Gravitational effects in birefringent quantum electrodynamics.

The most general classical electrodynamics which still respect the linear superposition principle but allow for otherwise arbitrary birefringence require, and imply, a refined spacetime geometry described by a fourth-rank tensor field. Canonical gravitational dynamics for this geometry, if required to co-evolve in causally consistent fashion with the electromagnetic field, were shown to be constructively determined by gravitational closure of the birefringent electromagnetic field equations. For weak gravitational fields of the resulting birefringent refinement of classical Einstein-Maxwell theory, we show in this article that the corresponding quantum electrodynamics is locally renormalizable at every loop order in gauge-invariant fashion and then employ this result to compute various fundamental processes.

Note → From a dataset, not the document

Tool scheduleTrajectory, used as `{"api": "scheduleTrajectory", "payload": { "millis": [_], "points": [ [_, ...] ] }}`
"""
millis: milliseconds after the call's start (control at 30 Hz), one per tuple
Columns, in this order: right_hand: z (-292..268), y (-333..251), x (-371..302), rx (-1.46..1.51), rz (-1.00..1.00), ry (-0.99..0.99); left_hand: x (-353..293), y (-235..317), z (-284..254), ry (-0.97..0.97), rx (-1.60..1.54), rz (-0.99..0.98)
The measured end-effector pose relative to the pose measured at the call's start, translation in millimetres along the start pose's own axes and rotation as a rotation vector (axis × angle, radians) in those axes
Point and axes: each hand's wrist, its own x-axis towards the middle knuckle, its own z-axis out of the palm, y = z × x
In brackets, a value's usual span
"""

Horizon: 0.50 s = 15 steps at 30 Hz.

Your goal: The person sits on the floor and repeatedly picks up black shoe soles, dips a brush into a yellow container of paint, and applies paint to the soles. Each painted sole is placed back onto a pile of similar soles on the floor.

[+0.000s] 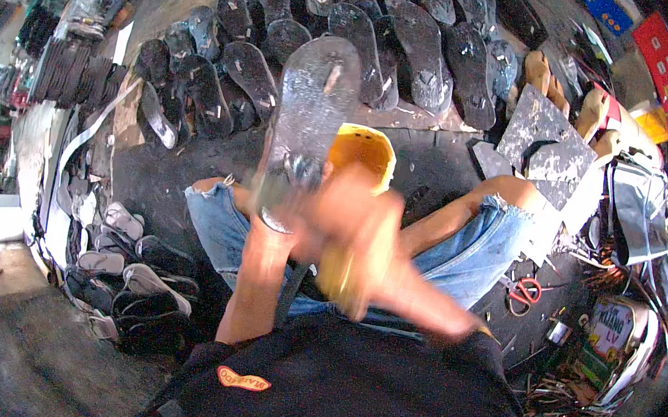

Combining quantum field theoretic results in locally essentially flat regions with the global spacetime structure predicted by the refined gravitational dynamics, we find that the anomalous magnetic moment of the electron, the cross sections of Bhabha scattering, and the hyperfine splitting of the hydrogen all pick up a dependence on position in the gravitational field. Particularly the measurement of the hyperfine line of hydrogen, but quite generally the measurement of any local quantum electrodynamical process, is thus able to inform the search for vacuum birefringence and its effects in a new way, since the gravitational theory allows to predict where the effects will be most pronounced.